▶ _WORK INSTRUCTIONS_
Starting at the first line of the records below, transcribe each line exactly, ending with the line that contains "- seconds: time".

▶ _INFORMATION SUPPLIED_
-- Opening Marker --

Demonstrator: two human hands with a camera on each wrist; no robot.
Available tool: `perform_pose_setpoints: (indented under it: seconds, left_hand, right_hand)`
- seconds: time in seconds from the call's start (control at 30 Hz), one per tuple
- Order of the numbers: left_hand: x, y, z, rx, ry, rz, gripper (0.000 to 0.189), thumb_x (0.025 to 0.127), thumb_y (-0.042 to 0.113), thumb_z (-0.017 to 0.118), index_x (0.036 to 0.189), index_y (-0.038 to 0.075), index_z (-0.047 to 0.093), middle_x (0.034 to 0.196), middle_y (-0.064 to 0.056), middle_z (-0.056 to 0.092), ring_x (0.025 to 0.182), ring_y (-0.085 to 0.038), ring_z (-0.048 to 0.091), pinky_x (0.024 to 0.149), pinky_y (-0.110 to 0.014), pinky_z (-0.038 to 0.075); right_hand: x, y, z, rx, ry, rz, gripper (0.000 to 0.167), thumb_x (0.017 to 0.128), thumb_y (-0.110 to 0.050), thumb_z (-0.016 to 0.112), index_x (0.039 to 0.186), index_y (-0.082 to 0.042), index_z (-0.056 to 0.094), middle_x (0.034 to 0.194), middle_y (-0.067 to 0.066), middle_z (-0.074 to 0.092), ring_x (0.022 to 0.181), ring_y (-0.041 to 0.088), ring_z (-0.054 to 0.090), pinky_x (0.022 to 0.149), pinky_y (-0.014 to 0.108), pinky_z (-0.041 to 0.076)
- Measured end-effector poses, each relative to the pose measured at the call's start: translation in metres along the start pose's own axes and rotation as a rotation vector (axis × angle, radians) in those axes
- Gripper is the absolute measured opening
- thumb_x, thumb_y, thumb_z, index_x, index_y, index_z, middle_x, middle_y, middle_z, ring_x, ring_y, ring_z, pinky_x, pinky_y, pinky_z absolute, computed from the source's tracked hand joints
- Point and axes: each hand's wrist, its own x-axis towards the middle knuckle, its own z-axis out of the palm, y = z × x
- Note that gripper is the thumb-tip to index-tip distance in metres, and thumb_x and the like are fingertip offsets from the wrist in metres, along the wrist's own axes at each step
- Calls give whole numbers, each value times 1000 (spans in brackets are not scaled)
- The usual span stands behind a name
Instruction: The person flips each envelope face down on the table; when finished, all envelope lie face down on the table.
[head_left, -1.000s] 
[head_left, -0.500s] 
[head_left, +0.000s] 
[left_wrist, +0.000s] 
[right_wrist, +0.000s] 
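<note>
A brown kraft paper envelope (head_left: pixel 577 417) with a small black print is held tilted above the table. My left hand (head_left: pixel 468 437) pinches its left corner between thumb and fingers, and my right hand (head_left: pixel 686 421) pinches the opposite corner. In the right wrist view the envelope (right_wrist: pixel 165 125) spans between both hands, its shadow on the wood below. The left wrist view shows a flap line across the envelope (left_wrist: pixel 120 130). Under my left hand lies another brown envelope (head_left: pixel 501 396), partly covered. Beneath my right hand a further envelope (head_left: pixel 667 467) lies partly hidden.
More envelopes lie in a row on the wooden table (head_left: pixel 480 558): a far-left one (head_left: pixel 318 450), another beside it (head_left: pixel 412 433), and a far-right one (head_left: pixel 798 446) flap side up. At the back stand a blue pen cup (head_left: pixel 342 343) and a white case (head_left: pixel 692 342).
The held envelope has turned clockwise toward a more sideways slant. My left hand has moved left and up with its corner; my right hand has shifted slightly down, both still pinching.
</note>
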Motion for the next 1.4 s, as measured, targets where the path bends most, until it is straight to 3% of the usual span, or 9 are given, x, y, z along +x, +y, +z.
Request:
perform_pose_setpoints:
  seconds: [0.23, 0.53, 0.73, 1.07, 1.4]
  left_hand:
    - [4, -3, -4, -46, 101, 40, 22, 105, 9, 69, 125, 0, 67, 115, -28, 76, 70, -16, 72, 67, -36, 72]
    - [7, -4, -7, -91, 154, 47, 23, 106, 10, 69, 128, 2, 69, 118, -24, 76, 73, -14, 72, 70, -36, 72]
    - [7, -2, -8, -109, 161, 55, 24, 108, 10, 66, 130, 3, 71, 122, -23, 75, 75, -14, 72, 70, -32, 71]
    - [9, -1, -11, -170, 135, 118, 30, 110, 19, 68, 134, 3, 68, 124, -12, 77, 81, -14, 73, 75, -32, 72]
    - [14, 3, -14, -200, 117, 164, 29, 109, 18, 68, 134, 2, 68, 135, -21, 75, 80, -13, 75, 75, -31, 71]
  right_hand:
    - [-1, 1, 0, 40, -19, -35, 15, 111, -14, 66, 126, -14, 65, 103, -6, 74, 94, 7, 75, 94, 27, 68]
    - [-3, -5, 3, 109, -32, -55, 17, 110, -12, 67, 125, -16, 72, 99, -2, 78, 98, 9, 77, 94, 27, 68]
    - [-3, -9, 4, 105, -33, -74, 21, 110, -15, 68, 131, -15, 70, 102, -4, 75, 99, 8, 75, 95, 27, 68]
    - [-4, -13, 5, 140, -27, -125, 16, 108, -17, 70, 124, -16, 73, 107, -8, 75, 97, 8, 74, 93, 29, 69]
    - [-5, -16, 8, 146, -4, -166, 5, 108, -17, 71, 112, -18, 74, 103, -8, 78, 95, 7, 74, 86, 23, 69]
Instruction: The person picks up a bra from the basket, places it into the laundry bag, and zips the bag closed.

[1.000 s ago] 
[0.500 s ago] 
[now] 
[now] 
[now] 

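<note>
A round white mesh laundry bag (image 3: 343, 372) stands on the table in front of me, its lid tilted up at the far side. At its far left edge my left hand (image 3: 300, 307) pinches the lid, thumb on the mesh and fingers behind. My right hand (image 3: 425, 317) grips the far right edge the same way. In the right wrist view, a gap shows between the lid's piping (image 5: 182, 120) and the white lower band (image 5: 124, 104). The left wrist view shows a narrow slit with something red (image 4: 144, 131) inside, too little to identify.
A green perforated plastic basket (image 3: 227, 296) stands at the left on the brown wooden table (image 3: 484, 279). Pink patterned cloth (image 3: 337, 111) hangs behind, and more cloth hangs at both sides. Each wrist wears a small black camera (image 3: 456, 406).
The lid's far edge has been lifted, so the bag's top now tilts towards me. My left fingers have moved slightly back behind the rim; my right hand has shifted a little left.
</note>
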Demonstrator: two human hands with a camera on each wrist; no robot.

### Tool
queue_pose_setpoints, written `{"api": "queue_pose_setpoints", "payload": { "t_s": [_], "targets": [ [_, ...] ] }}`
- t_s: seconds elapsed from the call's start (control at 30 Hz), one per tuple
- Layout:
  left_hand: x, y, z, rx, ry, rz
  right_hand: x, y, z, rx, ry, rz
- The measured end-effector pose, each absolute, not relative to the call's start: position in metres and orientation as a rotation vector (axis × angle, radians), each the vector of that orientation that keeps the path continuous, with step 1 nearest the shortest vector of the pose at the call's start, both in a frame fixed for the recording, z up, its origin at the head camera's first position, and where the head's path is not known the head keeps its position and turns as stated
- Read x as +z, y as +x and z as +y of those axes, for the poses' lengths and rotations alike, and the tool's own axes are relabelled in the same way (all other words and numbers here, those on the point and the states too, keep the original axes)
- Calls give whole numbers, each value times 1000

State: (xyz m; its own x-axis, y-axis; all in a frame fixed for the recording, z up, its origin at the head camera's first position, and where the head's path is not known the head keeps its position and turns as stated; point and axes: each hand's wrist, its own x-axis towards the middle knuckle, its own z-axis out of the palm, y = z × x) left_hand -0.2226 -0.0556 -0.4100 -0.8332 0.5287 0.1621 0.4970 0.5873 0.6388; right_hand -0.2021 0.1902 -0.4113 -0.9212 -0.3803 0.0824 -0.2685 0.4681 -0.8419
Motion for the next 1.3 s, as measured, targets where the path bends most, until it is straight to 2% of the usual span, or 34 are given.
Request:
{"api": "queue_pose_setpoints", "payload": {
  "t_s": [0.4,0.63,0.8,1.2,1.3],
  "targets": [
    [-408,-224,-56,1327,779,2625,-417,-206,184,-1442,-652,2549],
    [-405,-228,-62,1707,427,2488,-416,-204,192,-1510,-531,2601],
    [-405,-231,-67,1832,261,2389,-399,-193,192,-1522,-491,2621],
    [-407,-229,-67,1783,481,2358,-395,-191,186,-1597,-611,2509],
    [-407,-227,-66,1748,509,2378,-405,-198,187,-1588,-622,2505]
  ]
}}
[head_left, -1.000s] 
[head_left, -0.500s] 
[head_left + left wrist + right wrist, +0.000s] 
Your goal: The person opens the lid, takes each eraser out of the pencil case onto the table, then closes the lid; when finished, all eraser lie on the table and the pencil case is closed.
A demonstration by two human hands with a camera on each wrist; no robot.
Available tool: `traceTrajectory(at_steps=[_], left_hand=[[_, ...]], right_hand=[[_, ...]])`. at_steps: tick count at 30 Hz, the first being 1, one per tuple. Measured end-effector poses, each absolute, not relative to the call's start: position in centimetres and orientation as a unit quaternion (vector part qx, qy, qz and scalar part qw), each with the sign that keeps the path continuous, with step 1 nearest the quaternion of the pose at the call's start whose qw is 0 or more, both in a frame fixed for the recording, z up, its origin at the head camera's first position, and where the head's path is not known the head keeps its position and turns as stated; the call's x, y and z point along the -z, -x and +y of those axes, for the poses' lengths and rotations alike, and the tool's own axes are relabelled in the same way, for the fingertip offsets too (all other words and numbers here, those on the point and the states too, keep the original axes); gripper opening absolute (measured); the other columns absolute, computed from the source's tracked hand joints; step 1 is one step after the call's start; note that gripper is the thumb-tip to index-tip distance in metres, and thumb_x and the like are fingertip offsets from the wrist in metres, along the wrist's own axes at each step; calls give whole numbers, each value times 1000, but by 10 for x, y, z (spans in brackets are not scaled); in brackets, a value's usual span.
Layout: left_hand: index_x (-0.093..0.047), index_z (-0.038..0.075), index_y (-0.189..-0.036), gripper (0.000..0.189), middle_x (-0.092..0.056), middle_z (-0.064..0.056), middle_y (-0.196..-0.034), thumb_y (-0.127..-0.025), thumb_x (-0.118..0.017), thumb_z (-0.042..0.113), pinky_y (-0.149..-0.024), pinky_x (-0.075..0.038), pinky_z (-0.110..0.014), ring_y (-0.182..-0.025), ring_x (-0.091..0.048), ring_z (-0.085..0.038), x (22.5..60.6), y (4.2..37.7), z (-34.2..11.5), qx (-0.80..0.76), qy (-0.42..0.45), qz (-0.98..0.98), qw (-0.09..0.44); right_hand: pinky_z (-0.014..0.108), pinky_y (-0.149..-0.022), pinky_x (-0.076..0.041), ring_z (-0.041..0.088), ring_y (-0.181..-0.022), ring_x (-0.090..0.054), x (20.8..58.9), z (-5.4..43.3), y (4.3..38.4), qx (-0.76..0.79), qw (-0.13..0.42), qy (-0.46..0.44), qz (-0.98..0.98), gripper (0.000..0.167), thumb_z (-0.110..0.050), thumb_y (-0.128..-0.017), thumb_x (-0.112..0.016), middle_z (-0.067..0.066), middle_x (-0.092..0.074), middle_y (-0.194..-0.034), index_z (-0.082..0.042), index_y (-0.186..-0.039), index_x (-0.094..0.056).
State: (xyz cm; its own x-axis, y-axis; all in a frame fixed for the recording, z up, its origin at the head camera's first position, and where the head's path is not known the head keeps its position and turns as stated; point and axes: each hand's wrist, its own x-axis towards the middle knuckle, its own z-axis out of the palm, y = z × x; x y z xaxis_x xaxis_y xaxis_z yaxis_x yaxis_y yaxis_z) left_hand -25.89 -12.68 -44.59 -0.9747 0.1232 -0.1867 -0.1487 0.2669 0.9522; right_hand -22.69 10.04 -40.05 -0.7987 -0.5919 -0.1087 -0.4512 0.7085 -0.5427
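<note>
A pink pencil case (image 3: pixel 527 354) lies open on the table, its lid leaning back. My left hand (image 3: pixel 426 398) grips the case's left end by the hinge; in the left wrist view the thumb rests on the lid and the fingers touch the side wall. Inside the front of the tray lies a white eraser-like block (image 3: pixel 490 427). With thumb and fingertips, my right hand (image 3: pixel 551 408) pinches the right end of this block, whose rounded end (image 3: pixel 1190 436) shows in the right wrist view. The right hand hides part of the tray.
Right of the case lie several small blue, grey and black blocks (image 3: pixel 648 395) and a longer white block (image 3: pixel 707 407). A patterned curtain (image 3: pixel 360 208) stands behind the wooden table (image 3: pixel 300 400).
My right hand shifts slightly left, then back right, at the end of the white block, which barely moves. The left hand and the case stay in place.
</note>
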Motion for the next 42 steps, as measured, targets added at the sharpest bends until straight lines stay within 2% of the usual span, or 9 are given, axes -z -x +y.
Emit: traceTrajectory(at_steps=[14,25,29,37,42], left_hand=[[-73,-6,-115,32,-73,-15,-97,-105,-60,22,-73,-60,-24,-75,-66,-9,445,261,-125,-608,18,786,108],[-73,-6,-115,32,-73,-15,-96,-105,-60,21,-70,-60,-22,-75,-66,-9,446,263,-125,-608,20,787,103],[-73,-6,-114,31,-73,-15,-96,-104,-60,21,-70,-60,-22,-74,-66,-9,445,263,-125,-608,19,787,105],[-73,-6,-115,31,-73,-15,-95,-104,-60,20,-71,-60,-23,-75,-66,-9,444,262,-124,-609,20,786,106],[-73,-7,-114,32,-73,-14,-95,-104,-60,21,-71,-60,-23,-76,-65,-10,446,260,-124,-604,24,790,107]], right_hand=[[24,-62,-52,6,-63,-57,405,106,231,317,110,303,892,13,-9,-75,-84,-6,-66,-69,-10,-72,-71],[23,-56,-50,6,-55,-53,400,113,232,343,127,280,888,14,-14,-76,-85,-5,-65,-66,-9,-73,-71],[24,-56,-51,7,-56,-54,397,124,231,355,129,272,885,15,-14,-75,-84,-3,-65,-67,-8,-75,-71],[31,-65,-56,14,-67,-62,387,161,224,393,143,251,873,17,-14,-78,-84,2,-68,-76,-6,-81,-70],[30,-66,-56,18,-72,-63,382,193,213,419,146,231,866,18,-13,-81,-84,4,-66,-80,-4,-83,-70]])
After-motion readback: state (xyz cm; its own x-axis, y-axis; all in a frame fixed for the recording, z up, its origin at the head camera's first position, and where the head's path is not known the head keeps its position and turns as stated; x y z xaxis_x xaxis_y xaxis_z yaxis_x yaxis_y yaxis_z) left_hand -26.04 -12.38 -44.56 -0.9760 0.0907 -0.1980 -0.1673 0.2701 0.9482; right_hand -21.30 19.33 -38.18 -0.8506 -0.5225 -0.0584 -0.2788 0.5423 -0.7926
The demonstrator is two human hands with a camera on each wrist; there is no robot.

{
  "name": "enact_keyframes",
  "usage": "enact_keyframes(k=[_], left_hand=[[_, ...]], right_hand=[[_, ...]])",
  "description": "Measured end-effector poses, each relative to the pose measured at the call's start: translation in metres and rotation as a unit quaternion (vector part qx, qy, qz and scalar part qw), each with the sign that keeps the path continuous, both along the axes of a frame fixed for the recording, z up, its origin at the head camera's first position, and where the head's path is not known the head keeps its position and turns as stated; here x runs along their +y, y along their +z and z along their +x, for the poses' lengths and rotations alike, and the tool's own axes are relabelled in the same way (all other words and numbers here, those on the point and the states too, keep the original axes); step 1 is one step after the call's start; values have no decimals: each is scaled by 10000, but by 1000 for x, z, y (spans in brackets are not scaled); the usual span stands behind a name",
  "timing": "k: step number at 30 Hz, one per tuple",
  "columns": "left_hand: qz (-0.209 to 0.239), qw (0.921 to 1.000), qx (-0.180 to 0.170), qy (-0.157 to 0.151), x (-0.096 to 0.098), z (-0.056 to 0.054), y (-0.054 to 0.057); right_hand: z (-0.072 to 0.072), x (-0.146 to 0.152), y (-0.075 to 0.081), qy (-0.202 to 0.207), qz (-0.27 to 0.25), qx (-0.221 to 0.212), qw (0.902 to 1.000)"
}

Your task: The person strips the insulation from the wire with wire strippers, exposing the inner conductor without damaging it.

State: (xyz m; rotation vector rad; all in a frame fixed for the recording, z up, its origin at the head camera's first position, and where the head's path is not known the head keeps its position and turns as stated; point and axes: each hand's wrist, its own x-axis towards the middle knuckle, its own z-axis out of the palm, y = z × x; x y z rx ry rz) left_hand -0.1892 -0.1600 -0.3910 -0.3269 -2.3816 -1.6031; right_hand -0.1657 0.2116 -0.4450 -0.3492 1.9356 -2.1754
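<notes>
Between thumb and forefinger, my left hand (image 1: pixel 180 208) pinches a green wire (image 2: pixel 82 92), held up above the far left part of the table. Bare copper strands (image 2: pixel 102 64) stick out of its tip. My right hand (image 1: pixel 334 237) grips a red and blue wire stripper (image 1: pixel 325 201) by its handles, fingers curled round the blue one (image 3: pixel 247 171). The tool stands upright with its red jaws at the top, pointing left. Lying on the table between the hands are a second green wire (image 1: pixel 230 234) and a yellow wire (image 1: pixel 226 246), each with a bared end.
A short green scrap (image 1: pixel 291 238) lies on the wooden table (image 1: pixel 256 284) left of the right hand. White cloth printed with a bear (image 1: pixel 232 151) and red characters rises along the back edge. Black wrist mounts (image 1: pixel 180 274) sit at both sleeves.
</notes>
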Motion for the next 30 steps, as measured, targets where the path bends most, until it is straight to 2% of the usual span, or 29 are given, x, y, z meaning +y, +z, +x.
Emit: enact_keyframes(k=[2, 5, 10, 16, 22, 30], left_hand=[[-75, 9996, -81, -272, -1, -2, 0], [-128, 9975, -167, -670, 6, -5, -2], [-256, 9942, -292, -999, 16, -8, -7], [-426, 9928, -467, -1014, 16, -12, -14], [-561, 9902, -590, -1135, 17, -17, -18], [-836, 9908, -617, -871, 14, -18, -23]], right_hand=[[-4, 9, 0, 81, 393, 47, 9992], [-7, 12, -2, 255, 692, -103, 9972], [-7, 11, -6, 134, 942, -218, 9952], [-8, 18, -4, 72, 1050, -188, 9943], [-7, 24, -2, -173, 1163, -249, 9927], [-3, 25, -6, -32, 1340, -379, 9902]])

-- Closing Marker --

▶ _TASK RESPONSE_
Demonstrator: two human hands with a camera on each wrist; no robot.
Available tool: `perform_pose_setpoints: (indented under it: seconds, left_hand, right_hand)`
- seconds: time in seconds from the call's start (control at 30 Hz), one per tuple

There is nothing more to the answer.